All in all, the bottom line of my argument in this report is that on the 7th August, 2010, the then Governor, Chief Ikedi Ohakim, conducted a sham and Kangaroo Local Government election in Imo State. In this shameful and deplorable selection exercise, Chief Ohakim unilaterally handpicked the so-called winners made up of the Chairmen of the 27 Local Government Areas (all picked from PDP) and 305 councilors. This selection exercise was conducted in spite of entreaties and exhortations from the WADATA Plaza, the Headquarters of the PDP in Abuja, pleading with him to postpone the election to enable the party broker peace among the feuding members/factions of the party in Imo State. Above all, “our dear and beloved”  Chief Ohakim ignored two court injunctions  granted by High Courts in Imo State prohibiting the PDP  from “organizing, conducting, holding or causing to be organized any Primaries of the Peoples Democratic Party (PDP) at any level of the party in Imo State for the purposes of electing or selecting the candidates of the PDP for the forthcoming Local Government elections in Imo State until the hearing and determination of the Motion on Notice for interlocutory injunction in this suit”. One of the injunctions was given by Justice Goddy Anunihu while another came from the IHO HIGH Court. Governor Ohakim’s impunity of conducting the election in spite of Party directives and court injunctions can only be tolerated in an ambience of MOBOCRACY and anarchy. It takes Imo State to the Hobbessian stage of nature where life was short, nasty, and brutish.

 

The insinuation by the L.G. Chairmen that the 2-year tenure is retroactive does not appear convincing because the enabling law with the long title: “A law to amend the Imo State Local Government Administration Law No 15 of 2000 (as amended)” was signed and assented to under the hand of Chief Ikedi Ohakim, the then Governor, and the Clerk of the House of the State House of Assembly, Clifford Echendu, on 23rd June, 2010- about two months to the purported election of August 7th 2010.I am full aware that if Chief Ohakim had succeeded to regain his second term bid, none of those Local Government Councilors would have had the effrontery and audacity to talk of a three year tenure.

 

The August 7, 2010 purported election was fundamentally flawed and fraught with irregularities as it was not conducted in line with the Electoral Act or the 1999 Constitution. It is also necessary to State that both the Electoral Act 2006 and Electoral Act 2006(as amended) which prevailed at the time state: “A sealed certificate of Return at an election in a prescribed form shall be issued within 7 days to every candidate who has won an election under the Act”. Without this document, one cannot take the Oath of office and Oath of Allegiance.  So, by extrapolation, the act of swearing the councillors into office a day after the release of the result was a monumental illegality because they did not have a “Certificate of Return”.

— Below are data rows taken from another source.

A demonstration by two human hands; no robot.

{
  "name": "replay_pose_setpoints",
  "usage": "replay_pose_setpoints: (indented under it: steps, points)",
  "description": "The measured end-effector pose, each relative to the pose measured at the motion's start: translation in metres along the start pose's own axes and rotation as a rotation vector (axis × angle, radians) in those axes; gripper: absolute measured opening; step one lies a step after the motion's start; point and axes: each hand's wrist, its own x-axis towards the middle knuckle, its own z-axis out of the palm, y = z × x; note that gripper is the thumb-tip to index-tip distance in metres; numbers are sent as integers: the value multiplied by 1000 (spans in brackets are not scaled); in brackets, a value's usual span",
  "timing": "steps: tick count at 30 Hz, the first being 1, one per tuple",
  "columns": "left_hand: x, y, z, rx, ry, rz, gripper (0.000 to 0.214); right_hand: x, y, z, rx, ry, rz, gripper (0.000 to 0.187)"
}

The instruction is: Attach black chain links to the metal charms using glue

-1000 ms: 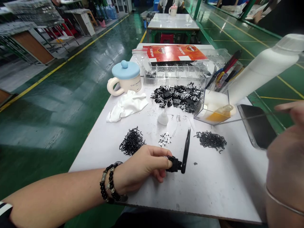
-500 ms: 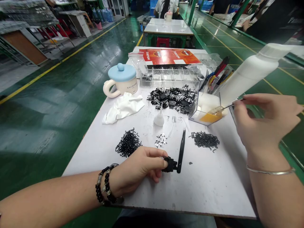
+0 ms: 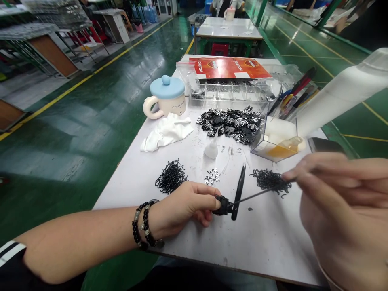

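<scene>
My left hand point(image 3: 184, 206) pinches a small black plastic part point(image 3: 222, 205) between thumb and fingers, low over the white table. My right hand point(image 3: 342, 218), blurred, grips a thin dark metal rod point(image 3: 257, 195) whose tip reaches the right side of that part. Black tweezers point(image 3: 239, 190) lie just behind the rod. Two heaps of small black hooked pieces, a left heap point(image 3: 171, 176) and a right heap point(image 3: 265, 178), flank a few tiny silver metal pieces point(image 3: 212, 176). Behind those stands a small white nozzle bottle point(image 3: 211, 150).
A clear box point(image 3: 274, 150) with pens and an amber-filled bottle stands at right, beside a leaning white bottle point(image 3: 348, 91). Farther back are a pile of black parts point(image 3: 230, 123), a lidded mug point(image 3: 168, 101), a white cloth point(image 3: 166, 131) and a compartment tray point(image 3: 227, 95).
My right hand has brought the rod from the clear box's amber bottle down and left to the black part. The left hand keeps its grip. The view has shifted slightly.
</scene>
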Motion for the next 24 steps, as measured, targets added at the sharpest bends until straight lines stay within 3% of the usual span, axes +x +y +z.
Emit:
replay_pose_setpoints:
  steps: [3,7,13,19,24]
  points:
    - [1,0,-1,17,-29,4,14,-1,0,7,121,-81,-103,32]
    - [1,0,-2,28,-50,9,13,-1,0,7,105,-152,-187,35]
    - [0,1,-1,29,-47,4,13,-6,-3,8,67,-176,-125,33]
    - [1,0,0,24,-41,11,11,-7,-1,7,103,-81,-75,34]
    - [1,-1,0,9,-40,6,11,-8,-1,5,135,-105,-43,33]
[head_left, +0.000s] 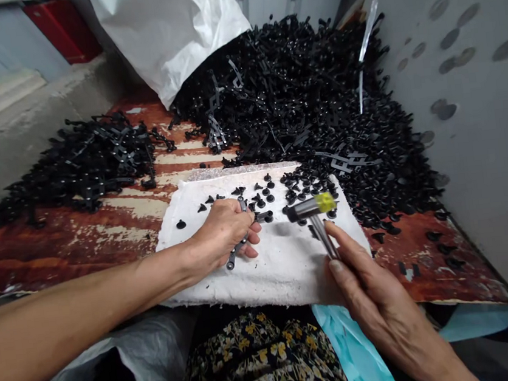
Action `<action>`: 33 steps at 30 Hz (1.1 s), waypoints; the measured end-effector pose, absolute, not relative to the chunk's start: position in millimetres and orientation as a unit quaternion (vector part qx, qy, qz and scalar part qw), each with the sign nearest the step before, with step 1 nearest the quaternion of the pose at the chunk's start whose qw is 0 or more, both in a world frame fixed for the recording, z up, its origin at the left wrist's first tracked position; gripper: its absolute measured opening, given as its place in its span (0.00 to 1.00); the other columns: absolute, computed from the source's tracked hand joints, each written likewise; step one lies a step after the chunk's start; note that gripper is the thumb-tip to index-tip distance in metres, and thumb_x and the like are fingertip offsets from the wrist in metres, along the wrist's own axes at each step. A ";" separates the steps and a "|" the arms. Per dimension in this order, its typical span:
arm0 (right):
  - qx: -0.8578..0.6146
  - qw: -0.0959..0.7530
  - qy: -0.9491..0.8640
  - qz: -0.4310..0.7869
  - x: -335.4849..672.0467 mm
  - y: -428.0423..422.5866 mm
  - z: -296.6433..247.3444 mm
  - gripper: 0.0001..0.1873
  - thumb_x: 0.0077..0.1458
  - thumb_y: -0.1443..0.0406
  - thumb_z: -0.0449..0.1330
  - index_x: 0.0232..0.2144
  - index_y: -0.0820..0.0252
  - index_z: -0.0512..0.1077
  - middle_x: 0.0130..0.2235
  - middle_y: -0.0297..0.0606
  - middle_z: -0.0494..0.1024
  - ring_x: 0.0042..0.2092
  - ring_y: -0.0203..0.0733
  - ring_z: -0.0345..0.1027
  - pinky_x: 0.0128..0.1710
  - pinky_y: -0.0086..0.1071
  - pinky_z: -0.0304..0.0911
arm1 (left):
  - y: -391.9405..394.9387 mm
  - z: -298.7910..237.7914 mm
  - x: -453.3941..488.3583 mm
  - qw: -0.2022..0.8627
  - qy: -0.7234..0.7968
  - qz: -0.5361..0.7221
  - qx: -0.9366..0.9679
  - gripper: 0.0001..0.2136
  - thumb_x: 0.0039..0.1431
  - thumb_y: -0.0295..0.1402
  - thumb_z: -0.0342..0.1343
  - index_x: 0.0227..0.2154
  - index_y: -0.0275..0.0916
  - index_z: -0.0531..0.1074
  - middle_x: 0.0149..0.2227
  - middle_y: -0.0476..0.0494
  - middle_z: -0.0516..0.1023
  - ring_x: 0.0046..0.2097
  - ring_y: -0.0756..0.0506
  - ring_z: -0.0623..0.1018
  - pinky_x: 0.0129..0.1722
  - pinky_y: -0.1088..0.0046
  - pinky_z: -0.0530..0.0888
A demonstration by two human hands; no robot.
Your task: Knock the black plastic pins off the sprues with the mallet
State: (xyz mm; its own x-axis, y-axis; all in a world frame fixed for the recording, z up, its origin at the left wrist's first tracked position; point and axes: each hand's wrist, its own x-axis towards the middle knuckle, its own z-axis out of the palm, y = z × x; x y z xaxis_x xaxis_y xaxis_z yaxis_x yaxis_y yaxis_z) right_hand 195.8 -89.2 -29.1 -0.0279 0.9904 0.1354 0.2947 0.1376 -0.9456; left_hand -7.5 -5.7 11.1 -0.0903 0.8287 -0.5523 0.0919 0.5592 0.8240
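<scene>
My left hand (pixel 230 227) is closed around a dark jointed plastic linkage (pixel 231 261), whose arms stick out past the fingers over a white cloth pad (pixel 273 274). In my right hand (pixel 367 275) is a small mallet (pixel 309 209) with a metal handle, one black face and one yellow face. Its head is raised to the right of the linkage, apart from it and slightly blurred. Several small black round-headed pegs (pixel 261 202) lie scattered on the pad's far half. Part of the linkage is hidden inside my left fingers.
A large heap of black plastic parts (pixel 315 85) covers the back right of the worn red-brown table (pixel 134 228). At the left lies a smaller pile of black linkages (pixel 94 160). A white sack (pixel 171 28) hangs behind, and a spotted grey panel (pixel 471 129) borders the right.
</scene>
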 end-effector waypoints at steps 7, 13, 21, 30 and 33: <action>-0.437 0.416 -0.763 0.234 182.6 -72.0 -4.5 0.36 0.57 0.76 0.52 0.65 0.46 0.58 0.43 0.42 0.80 0.37 0.45 0.75 0.39 0.41 0.74 | -5.4 4.4 -13.5 0.591 0.639 0.335 0.362 0.12 0.53 0.23 0.57 0.19 0.39 0.62 0.21 0.45 0.72 0.17 0.50 0.70 0.14 0.74 0.70; -0.468 0.395 -0.728 0.307 182.4 -66.5 -9.8 0.31 0.52 0.73 0.58 0.58 0.47 0.71 0.32 0.39 0.77 0.29 0.43 0.69 0.34 0.41 0.73 | -5.6 3.8 -15.1 0.595 0.632 0.325 0.376 0.10 0.55 0.23 0.54 0.20 0.37 0.64 0.21 0.46 0.72 0.18 0.51 0.70 0.14 0.75 0.71; -0.445 0.295 -0.828 0.171 183.9 -63.4 -14.4 0.36 0.56 0.76 0.48 0.66 0.52 0.57 0.33 0.39 0.72 0.24 0.38 0.63 0.23 0.31 0.68 | -3.6 5.2 -12.4 0.599 0.653 0.291 0.362 0.10 0.58 0.23 0.50 0.22 0.37 0.62 0.21 0.50 0.70 0.17 0.53 0.69 0.13 0.76 0.70; -0.446 0.262 -0.848 0.114 186.8 -67.0 -16.7 0.40 0.58 0.77 0.46 0.70 0.51 0.43 0.34 0.39 0.72 0.23 0.37 0.64 0.22 0.31 0.67 | -0.5 0.2 -12.3 0.615 0.645 0.283 0.356 0.10 0.59 0.23 0.49 0.23 0.37 0.61 0.23 0.48 0.71 0.19 0.53 0.69 0.14 0.76 0.70; -0.445 0.269 -0.846 0.120 187.2 -66.5 -17.7 0.39 0.59 0.76 0.46 0.70 0.52 0.43 0.35 0.40 0.73 0.23 0.38 0.66 0.23 0.32 0.69 | -0.1 -1.6 -14.2 0.620 0.633 0.281 0.367 0.09 0.60 0.24 0.49 0.24 0.37 0.62 0.24 0.48 0.72 0.20 0.53 0.70 0.15 0.76 0.71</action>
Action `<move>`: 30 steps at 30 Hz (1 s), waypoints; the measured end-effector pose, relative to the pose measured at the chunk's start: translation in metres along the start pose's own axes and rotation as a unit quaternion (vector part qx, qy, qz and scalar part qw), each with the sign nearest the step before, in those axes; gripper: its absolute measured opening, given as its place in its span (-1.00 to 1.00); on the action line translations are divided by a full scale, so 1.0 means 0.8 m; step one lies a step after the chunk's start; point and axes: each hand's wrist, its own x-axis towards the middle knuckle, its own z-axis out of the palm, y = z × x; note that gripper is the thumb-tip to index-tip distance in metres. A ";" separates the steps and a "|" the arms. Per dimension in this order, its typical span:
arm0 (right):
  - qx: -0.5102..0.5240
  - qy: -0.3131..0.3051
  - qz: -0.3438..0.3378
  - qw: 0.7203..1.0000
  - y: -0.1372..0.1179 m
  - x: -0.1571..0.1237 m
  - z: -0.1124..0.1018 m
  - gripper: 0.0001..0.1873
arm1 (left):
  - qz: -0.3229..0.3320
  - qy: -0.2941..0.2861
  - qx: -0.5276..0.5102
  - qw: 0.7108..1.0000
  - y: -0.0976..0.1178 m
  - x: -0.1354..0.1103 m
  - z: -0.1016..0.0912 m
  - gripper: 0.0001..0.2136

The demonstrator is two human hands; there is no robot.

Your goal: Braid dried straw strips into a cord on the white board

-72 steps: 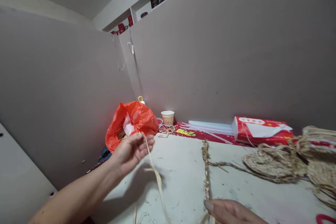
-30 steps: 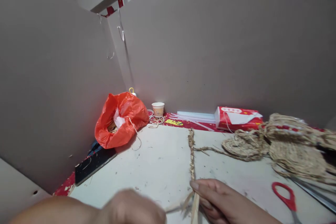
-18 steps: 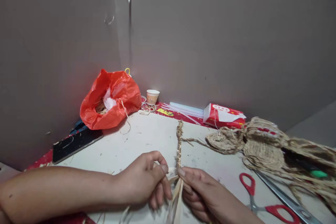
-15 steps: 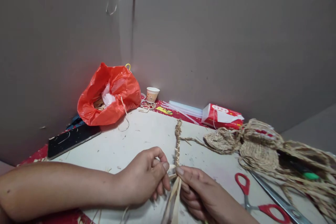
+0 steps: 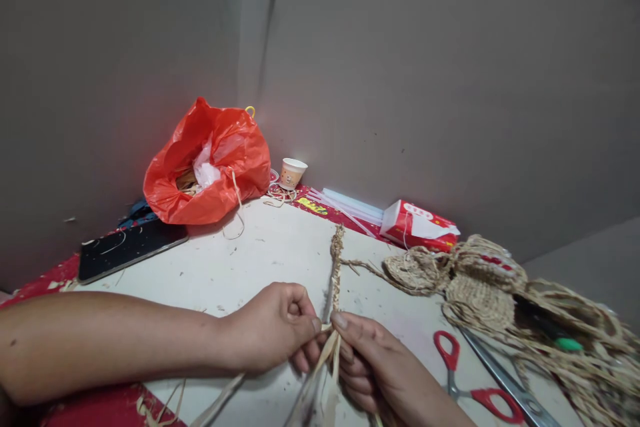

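Pale desk (image 5: 240, 260), boxed in by grey walls. My left hand (image 5: 273, 327) and right hand (image 5: 373, 367) meet, fingers (image 5: 345, 323) closed on the straw strands (image 5: 327, 360) at the braid's (image 5: 335, 267) near end. That braid runs lengthwise straight away from me, with both hands equally near it. Scissors (image 5: 467, 383) lie to the right.

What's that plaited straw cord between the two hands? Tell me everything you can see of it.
The plaited cord is thin, pale tan and knobbly, seemingly dried straw or raffia. It lies straight on the white table, pointing away from the person. The left hand and right hand pinch its near end, where flat unplaited strips hang loose towards the person. Its far end looks tufted.
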 end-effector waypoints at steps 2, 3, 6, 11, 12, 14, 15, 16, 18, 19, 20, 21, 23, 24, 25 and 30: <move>-0.002 0.003 0.005 1.000 -0.001 0.000 0.000 -0.50 | -0.003 0.007 0.025 1.000 0.001 0.000 -0.002 -0.81; -0.001 0.003 0.007 1.000 -0.001 0.000 0.000 -0.50 | 0.006 0.018 0.038 0.999 0.002 0.000 -0.003 -0.82; -0.001 0.004 0.009 1.000 0.000 0.000 -0.001 -0.51 | 0.037 0.031 0.027 0.998 0.005 0.001 -0.005 -0.86; -0.017 0.017 0.005 1.000 0.003 0.001 -0.002 -0.48 | 0.035 0.014 0.014 0.999 0.009 0.002 -0.006 -0.86; -0.022 0.021 0.005 1.000 0.003 0.001 -0.001 -0.48 | 0.040 0.015 0.029 0.999 0.010 0.002 -0.006 -0.86; -0.032 0.024 0.004 0.999 0.004 0.001 -0.001 -0.48 | 0.046 0.018 0.063 0.997 0.013 0.002 -0.007 -0.83; -0.036 0.024 0.003 0.999 0.004 0.001 0.000 -0.48 | 0.045 0.020 0.077 0.996 0.014 0.001 -0.007 -0.83; -0.040 0.025 0.000 0.999 0.003 0.001 0.000 -0.48 | 0.043 0.023 0.087 0.995 0.016 0.001 -0.007 -0.83; -0.043 0.022 -0.005 0.999 0.003 0.001 0.001 -0.49 | 0.039 0.030 0.098 0.994 0.020 0.000 -0.006 -0.85; -0.046 0.021 -0.008 0.999 0.003 0.000 0.001 -0.49 | 0.037 0.032 0.101 0.994 0.022 0.000 -0.006 -0.85; -0.055 0.020 -0.012 0.998 0.003 0.000 0.001 -0.50 | 0.034 0.032 0.106 0.993 0.024 0.001 -0.005 -0.86; -0.068 0.021 -0.019 0.997 0.003 0.000 0.001 -0.51 | 0.031 0.029 0.113 0.993 0.026 0.001 -0.006 -0.86; -0.114 0.028 -0.038 0.992 0.003 0.000 0.000 -0.53 | 0.021 0.015 0.130 0.991 0.030 0.003 -0.007 -0.86; -0.143 0.036 -0.048 0.988 0.003 0.000 0.001 -0.53 | 0.013 0.009 0.138 0.990 0.031 0.004 -0.008 -0.86; -0.172 0.046 -0.056 0.982 0.003 0.000 0.001 -0.52 | 0.003 0.004 0.143 0.990 0.033 0.005 -0.010 -0.87; -0.271 0.129 -0.086 0.950 0.003 0.000 0.006 -0.48 | -0.047 0.003 0.138 0.989 0.039 0.005 -0.012 -0.87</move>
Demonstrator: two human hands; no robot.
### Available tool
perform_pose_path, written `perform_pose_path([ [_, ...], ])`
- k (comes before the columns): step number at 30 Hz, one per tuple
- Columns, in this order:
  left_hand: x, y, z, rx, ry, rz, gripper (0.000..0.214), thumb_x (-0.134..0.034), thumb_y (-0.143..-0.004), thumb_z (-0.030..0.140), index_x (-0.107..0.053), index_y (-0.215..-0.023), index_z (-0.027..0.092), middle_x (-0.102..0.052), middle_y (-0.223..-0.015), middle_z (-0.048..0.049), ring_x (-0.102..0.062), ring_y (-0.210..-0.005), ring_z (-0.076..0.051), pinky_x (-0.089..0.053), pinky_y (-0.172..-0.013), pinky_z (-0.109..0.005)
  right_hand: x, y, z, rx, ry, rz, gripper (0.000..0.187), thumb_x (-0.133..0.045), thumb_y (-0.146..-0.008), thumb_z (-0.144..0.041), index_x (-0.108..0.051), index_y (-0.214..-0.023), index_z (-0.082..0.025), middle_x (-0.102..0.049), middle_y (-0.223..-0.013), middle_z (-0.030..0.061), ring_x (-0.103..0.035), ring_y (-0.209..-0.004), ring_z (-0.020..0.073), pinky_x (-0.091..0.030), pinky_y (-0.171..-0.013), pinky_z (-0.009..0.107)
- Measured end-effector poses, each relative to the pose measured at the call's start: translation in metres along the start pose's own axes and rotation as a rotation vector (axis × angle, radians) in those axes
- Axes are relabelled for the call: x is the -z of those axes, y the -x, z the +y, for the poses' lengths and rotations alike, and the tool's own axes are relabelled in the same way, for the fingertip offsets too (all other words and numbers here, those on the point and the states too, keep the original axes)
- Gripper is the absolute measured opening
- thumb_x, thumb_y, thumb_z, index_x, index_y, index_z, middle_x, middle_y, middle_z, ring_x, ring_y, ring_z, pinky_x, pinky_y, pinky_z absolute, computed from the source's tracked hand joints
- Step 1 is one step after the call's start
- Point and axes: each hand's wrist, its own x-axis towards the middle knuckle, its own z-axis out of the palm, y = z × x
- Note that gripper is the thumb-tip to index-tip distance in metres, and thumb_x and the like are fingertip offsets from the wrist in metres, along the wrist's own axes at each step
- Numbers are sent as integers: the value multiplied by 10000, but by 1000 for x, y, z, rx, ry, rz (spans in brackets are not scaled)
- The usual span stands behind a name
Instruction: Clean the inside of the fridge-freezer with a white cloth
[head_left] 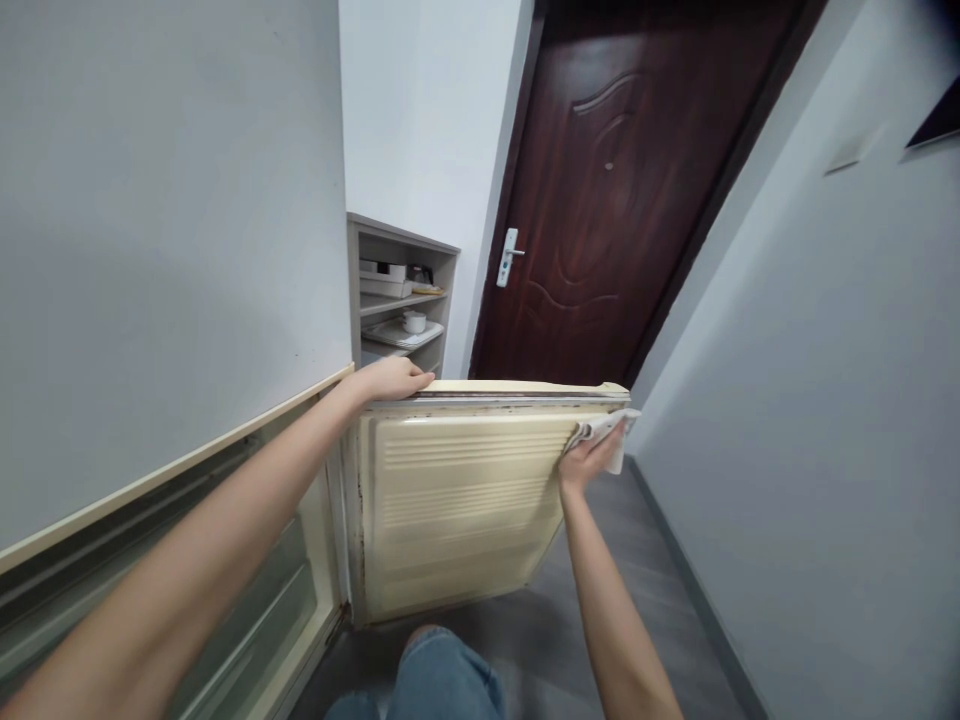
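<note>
A cream fridge door [457, 510] stands swung open in front of me, its ribbed inner side facing me. My left hand [394, 380] lies on the door's top edge near the hinge side, fingers curled over it. My right hand [589, 458] presses a white cloth [609, 435] against the door's upper right corner, by the dirty rubber seal [510, 405].
The open fridge body [247, 600] is at lower left under a white wall. A grey shelf unit [397, 295] with dishes stands behind the door. A dark brown entry door [622, 190] closes the corridor. My knee in jeans [442, 680] shows at the bottom. A wall runs along the right.
</note>
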Motion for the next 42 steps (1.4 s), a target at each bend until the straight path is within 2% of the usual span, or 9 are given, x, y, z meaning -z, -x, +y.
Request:
perform_pose_path([
  [8,0,2,-1,-2,-11,16,523,-275,-796,620,-520,-562,221,-600,-644,-56,-537,-632,-203,-358,-604,-322,-8,106,36,-311,46,47,622,-223,-943,-391,-267,-1448,-31,-346,-1446,265,-289,-1392,301,-262,-1109,578],
  [12,1,3,2,7,-6,7,518,-278,-797,614,-521,-566,218,-586,-633,-53,-521,-624,-194,-351,-600,-319,-7,114,36,-316,43,2,649,-227,-934,-386,-213,-1461,-8,-282,-1468,295,-236,-1408,331,-245,-1091,629],
  [18,-1,1,1,11,0,5,523,-275,-797,622,-513,-565,218,-619,-669,-58,-543,-654,-202,-353,-613,-320,-17,95,-73,-114,-1,-25,612,-226,-964,-341,-160,-1493,-42,-214,-1521,244,-133,-1439,315,-165,-1115,627],
  [23,0,0,2,19,-17,14,500,-283,-800,601,-502,-558,222,-619,-655,-56,-550,-654,-204,-357,-612,-319,-21,177,-171,214,-78,-253,638,-261,-951,-325,-90,-1509,-65,-228,-1519,231,-42,-1437,384,-245,-993,750],
  [27,-1,-1,0,9,-17,22,495,-277,-804,595,-475,-542,224,-575,-599,-38,-518,-611,-189,-342,-595,-318,-19,231,-204,621,-46,-421,577,-378,-916,-375,-306,-1468,-223,-435,-1451,29,-284,-1397,308,-494,-946,540],
  [30,-2,-2,-2,-5,-12,29,501,-283,-802,607,-466,-537,225,-560,-581,-30,-505,-591,-183,-334,-588,-317,-13,224,-195,824,-100,-563,524,-449,-884,-355,-416,-1405,-306,-500,-1392,-77,-451,-1301,221,-514,-965,380],
  [32,-3,-2,-3,-5,-7,30,504,-289,-801,613,-473,-538,224,-567,-587,-27,-516,-599,-183,-336,-591,-314,-7,207,-173,825,-139,-571,541,-471,-872,-354,-413,-1407,-308,-540,-1356,-68,-479,-1274,224,-493,-981,380],
  [36,-2,0,-2,2,-10,30,511,-292,-798,618,-464,-526,221,-542,-575,-18,-508,-592,-175,-328,-579,-305,2,169,-108,731,-40,-392,613,-434,-882,-319,-294,-1474,-247,-599,-1286,68,-374,-1349,292,-442,-976,508],
  [42,1,2,0,-3,14,25,493,-306,-794,608,-429,-511,223,-517,-567,-19,-478,-577,-176,-318,-580,-322,11,80,-23,381,155,-183,644,-341,-933,-319,-132,-1510,-125,-321,-1486,218,-169,-1431,326,-287,-1044,630],
])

In the case under review, ISIEC conducted a sham election on Aug 7th 2010, released the purported result in the early morning of Aug 8th and swore the Chairmen into office the next morning, Monday, 9th August- first light. Is this not a barefaced affront on the Constitution as well as the Electoral Act? At which point were the so-called winners given the almighty Certificate of Return? If you ask these chairmen to swear before Okija Shrine, Sango Shrine,Arusi Ogbaga Shrine and long JuJu of Arochukwu Shrine that they actually won any election, they would flee and scamper to safety. The God of today is a God of amazing compassion and humanity hence our politicians don’t give a damn. While the conflagration ignited by INEC boss in 2007 is spreading like   a Bird-Flu epidemic, the ISIEC unilaterally conducted a purported election on August 7, 2010- an infraction that set Imo State on the precipice since then. The then State Governor, Chief Ikedi Ohakim, ignored the orders of court, ignored all entreaties from his PDP Head office, Wadata Plaza and Legacy House and went ahead to appoint 27 chairmen and 305 councillors to run the local Government tier(all are virtually PDP members. Is this fair?

 

In conclusion, I wish to remind the politicians in IMO State the ageless  maxim of the former U.S. President, Abraham Lincoln, that: “You can fool all the people some of the time, and some of the people all the time but you cannot fool all the people all the time”. He also said that: “No man is good enough to rule the other without his consent”. In this vein, the same President Abraham Lincoln said: “An injustice anywhere is a threat to justice everywhere”. It is on account of the events of these perilous times that George Santayana posits: Those who do not remember their past are condemned to repeat their mistakes”. Our politicians from both PDP and APGA  as well the other political groups should exhibit moderation and decorum in their quest for power, lest we stand to witness a recrudescence of the Otokoto saga of 1996 or even an implosion which may teeter on the brink of the Arabian spring. Enough is enough from Imo politicians from all the parties because there comes a time when forbearance ceases to be virtue.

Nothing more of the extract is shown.